La diversidad biológica no va a estar allí si bajo el paraguas del Arco Minero del Orinoco, la minería “legal” se extiende en una región con alta fragilidad ecológica, si la minería ilegal sigue abarcando territorios prístinos incluyendo las áreas protegidas, y la contaminación de cuerpos de agua producto de aguas servidas de origen doméstico o industrial, incluyendo los restos de la industria petrolera, sigue sin planes para ser contenida. No va a permanecer la diversidad biológica si la rutina de noviembre a mayo de cada año son incendios forestales en toda nuestra geografía, o los proyectos turísticos o de infraestructura se aprueban a pesar de las objeciones de técnicos y comunidades.
No va a haber diversidad biológica sin una institucionalidad ambiental fuerte, que centre su accionar en decisiones técnicas y que cuente con los recursos humanos y económicos, adecuados, oportunos y suficientes, para su funcionamiento.

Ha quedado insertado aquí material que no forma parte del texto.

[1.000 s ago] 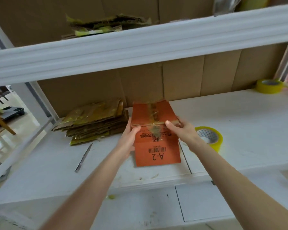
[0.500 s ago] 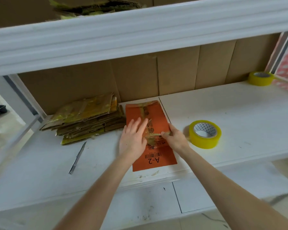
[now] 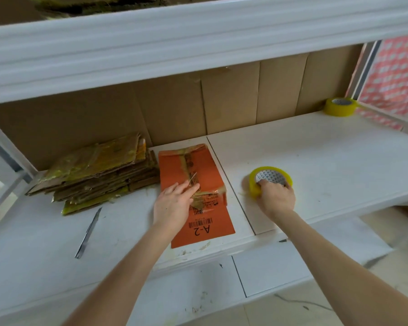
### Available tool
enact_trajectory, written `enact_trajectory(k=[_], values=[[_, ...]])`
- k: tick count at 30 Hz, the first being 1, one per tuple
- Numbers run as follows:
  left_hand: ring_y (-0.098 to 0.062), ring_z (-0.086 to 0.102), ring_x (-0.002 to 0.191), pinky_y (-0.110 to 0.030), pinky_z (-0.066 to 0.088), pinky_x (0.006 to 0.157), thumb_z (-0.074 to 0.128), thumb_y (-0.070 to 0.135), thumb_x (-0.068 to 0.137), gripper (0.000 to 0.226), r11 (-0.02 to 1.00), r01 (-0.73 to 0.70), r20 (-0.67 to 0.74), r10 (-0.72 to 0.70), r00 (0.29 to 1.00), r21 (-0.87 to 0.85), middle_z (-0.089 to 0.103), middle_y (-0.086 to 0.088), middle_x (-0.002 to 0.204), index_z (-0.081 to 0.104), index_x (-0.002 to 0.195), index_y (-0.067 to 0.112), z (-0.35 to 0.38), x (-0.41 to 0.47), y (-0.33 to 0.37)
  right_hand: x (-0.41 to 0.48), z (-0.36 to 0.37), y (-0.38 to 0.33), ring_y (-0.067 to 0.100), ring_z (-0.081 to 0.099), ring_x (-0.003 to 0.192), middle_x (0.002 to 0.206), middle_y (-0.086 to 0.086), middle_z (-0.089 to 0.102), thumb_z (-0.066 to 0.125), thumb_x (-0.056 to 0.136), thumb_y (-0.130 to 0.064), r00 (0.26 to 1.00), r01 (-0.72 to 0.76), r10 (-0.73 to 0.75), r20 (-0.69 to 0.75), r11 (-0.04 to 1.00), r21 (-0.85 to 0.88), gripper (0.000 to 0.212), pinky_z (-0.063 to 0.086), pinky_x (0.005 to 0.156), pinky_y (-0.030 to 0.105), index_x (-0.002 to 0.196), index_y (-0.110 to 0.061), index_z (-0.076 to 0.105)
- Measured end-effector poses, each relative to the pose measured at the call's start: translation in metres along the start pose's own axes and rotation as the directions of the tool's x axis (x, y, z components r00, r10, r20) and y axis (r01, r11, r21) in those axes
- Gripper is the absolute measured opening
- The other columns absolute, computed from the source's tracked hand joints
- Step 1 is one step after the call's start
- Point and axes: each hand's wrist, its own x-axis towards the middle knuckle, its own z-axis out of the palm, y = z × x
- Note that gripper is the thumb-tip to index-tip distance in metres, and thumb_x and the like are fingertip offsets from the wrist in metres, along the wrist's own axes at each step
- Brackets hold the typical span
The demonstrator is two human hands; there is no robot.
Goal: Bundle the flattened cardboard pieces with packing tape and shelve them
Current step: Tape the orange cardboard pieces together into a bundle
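Note:
An orange flattened cardboard piece [image 3: 207, 222] marked "A-2" lies flat on the white shelf [image 3: 327, 165], with strips of tape across it. My left hand [image 3: 174, 203] rests on it, fingers straight and pressing down. A yellow roll of packing tape [image 3: 270, 178] sits to the right of the cardboard. My right hand [image 3: 277, 198] grips the roll at its near side, fingertips curled into the core. A taped stack of brown flattened cardboard [image 3: 97, 175] lies to the left of the orange piece, touching it.
A thin metal blade [image 3: 88, 232] lies on the shelf at the front left. A second yellow tape roll [image 3: 339, 107] stands at the far right corner. Brown cardboard sheets line the back wall [image 3: 233, 102]. An upper shelf beam [image 3: 198, 43] overhangs, with more cardboard [image 3: 92, 3] on top.
The orange cardboard went from held up in both hands to lying flat. My right hand left it and moved right to take hold of the tape roll. My left hand stays pressing the cardboard.

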Motion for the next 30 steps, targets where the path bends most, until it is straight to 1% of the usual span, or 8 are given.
enact_trajectory(k=[5, 7, 12, 15, 17, 24, 27, 30], values=[[-0.018, 0.042, 0.123, -0.032, 0.043, 0.092, 0.045, 0.053, 0.093, 0.049, 1.0, 0.0, 0.124, 0.001, 0.992, -0.009, 0.045, 0.009, 0.142, 0.039, 0.14, 0.041, -0.019, 0.014, 0.0, 0.0, -0.027, -0.018, 0.031, 0.059, 0.101, 0.103, 0.009, 0.068, 0.056, 0.09, -0.035, 0.987, 0.108, -0.067, -0.145, 0.949, 0.295, 0.029, 0.035, 0.074, 0.03, 0.114, -0.02, 0.062], [-0.02, 0.044, 0.123, -0.035, 0.044, 0.093, 0.05, 0.06, 0.088, 0.06, 0.981, 0.099, 0.105, -0.082, 0.991, -0.165, 0.047, 0.003, 0.138, 0.04, 0.141, 0.034, -0.037, 0.025, 0.006, -0.002, -0.044, -0.028, 0.032, 0.059, 0.096, 0.101, 0.009, 0.068, 0.058, 0.087, -0.035, 0.97, 0.18, -0.104, -0.222, 0.916, 0.358, 0.03, 0.034, 0.068, 0.029, 0.112, -0.02, 0.065], [-0.015, 0.052, 0.122, -0.033, 0.041, 0.103, 0.068, 0.041, 0.083, 0.057, 0.801, 0.045, -0.089, -0.121, 0.989, -0.598, 0.057, -0.003, 0.132, 0.052, 0.135, 0.021, -0.078, 0.05, 0.043, -0.008, -0.085, -0.046, 0.035, 0.06, 0.096, 0.101, 0.009, 0.069, 0.063, 0.082, -0.036, 0.926, 0.355, -0.26, -0.273, 0.846, 0.399, 0.032, 0.045, 0.073, 0.035, 0.111, -0.023, 0.068], [0.008, 0.06, 0.082, -0.015, 0.044, 0.076, 0.072, 0.029, 0.081, 0.009, 0.744, 0.062, -0.116, -0.186, 0.976, -0.666, 0.069, 0.018, 0.085, 0.073, 0.09, 0.029, -0.089, 0.053, 0.055, -0.01, -0.098, -0.051, 0.032, 0.06, 0.084, 0.082, 0.005, 0.066, 0.062, 0.082, -0.04, 0.904, 0.419, -0.334, -0.267, 0.814, 0.402, 0.019, 0.044, 0.066, 0.033, 0.089, -0.023, 0.067], [0.006, 0.058, 0.069, -0.013, 0.041, 0.065, 0.072, 0.027, 0.081, 0.014, 0.701, 0.085, -0.15, -0.267, 0.952, -0.708, 0.064, 0.021, 0.067, 0.068, 0.07, 0.035, -0.091, 0.051, 0.057, -0.01, -0.102, -0.05, 0.026, 0.059, 0.083, 0.082, 0.002, 0.066, 0.064, 0.083, -0.044, 0.903, 0.429, -0.349, -0.252, 0.78, 0.456, 0.022, 0.046, 0.068, 0.033, 0.091, -0.024, 0.068], [-0.026, 0.069, 0.082, -0.046, 0.055, 0.08, 0.064, 0.03, 0.088, 0.015, 0.471, 0.246, -0.061, -0.547, 0.835, -0.847, 0.071, -0.006, 0.081, 0.066, 0.075, 0.025, -0.093, 0.046, 0.043, -0.01, -0.113, -0.024, 0.01, 0.066, 0.08, 0.086, 0.003, 0.072, 0.074, 0.068, -0.043, 0.812, 0.235, -0.582, 0.029, 0.372, 0.898, 0.04, 0.049, 0.074, 0.02, 0.096, -0.014, 0.07], [-0.021, 0.07, 0.075, -0.041, 0.058, 0.075, 0.063, 0.027, 0.089, 0.015, 0.444, 0.256, -0.042, -0.558, 0.829, -0.859, 0.07, -0.003, 0.075, 0.066, 0.076, 0.022, -0.094, 0.039, 0.038, -0.008, -0.111, -0.016, 0.01, 0.066, 0.083, 0.085, 0.001, 0.072, 0.072, 0.069, -0.041, 0.759, 0.229, -0.648, 0.067, 0.361, 0.904, 0.038, 0.047, 0.083, 0.023, 0.095, -0.013, 0.07], [-0.013, 0.07, 0.067, -0.025, 0.055, 0.059, 0.063, 0.021, 0.091, 0.017, 0.328, 0.242, -0.005, -0.603, 0.798, -0.913, 0.068, 0.002, 0.066, 0.066, 0.074, 0.019, -0.099, 0.032, 0.035, -0.005, -0.112, -0.018, 0.012, 0.059, 0.072, 0.072, 0.003, 0.063, 0.073, 0.068, -0.047, 0.804, 0.295, -0.595, 0.008, 0.411, 0.863, 0.048, 0.043, 0.069, 0.026, 0.084, -0.002, 0.068]])
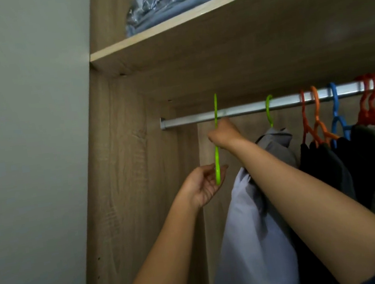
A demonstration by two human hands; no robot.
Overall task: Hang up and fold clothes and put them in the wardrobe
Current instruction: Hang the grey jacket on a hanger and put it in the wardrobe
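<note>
The left hand [203, 185] holds the bottom of a green hanger [216, 154], fingers curled on it. The right hand [225, 134] grips it higher up, just under the rail [190, 118].

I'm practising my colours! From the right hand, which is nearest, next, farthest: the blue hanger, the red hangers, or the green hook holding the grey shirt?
Starting from the right hand:
1. Green hook, just to its right, above the grey shirt.
2. Blue hanger, further right along the rail.
3. Red hangers, far right.
</note>
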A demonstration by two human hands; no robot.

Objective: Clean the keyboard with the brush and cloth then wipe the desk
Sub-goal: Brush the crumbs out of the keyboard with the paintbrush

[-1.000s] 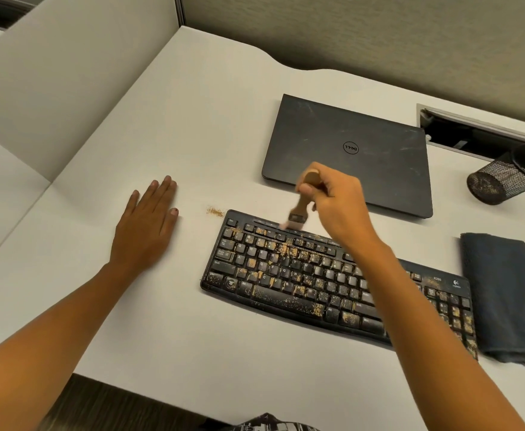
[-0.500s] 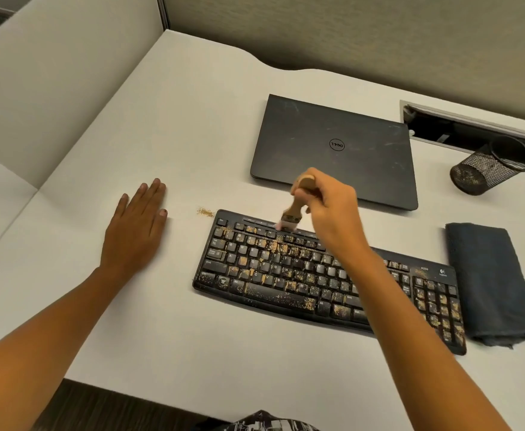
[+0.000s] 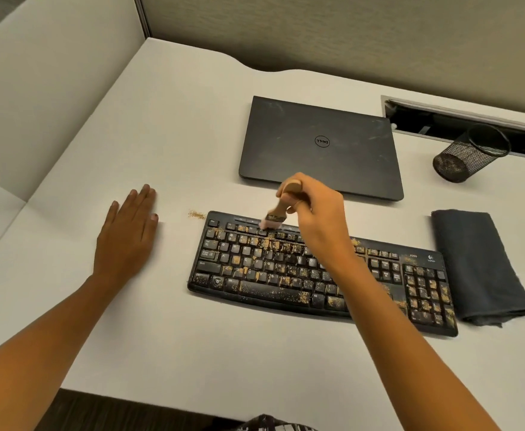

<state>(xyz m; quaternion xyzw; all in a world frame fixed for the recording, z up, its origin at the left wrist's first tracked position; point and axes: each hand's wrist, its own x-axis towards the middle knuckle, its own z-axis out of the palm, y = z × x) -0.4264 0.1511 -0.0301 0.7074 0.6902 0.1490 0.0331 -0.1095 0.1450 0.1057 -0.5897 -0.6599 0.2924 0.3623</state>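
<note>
Keyboard [image 3: 270, 290], black and full-size, lies at centre-right of the white desk [image 3: 192, 135], its keys strewn with tan crumbs from the letter rows to the number pad. Change over the last second: the bristles of the wooden-handled brush [image 3: 275, 214] have crept only a little leftward along the function-key row, and the view itself has drifted. The small crumb pile [image 3: 196, 214] on the desk just off the keyboard's far-left corner looks the same size. Judgement: brushing is at an early stage. Only the top row is being worked, most debris is unmoved, and the cloth pass and desk wipe are not yet begun. Right hand [image 3: 317, 209] reaches across the keyboard with fingers wrapped round the brush handle. The handle tilts away from the person and the bristles touch the keys. Left hand [image 3: 127, 241] stays flat on the desk, palm down, fingers straight and together, holding nothing, well to the left of the keyboard. Folded dark cloth [image 3: 479, 265] lies untouched just beside the keyboard's right end. Closed Dell laptop [image 3: 320, 147] sits behind the keyboard. A mesh pen cup [image 3: 466, 157] lies tipped over at far right.
</note>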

Los venezolanos nos acostumbramos a pensar que siempre íbamos a ser un país que viviría del petróleo, que no nos veíamos obligados a emigrar, que con tanta agua en el Orinoco, era seguro que esta llegaría a nuestras casas.
Hoy nos damos cuenta de que no es suficiente tener los recursos, que se requieren recursos técnicos y políticos idóneos para gestionarlos si queremos ser un país sostenible.
Tengo el temor de que un día no muy lejano nos veamos obligados a afirmar que Venezuela fue uno de los países con mayor diversidad biológica. Ante esa posibilidad, solo queda seguir trabajando con la convicción de que aún podemos cambiar el rumbo.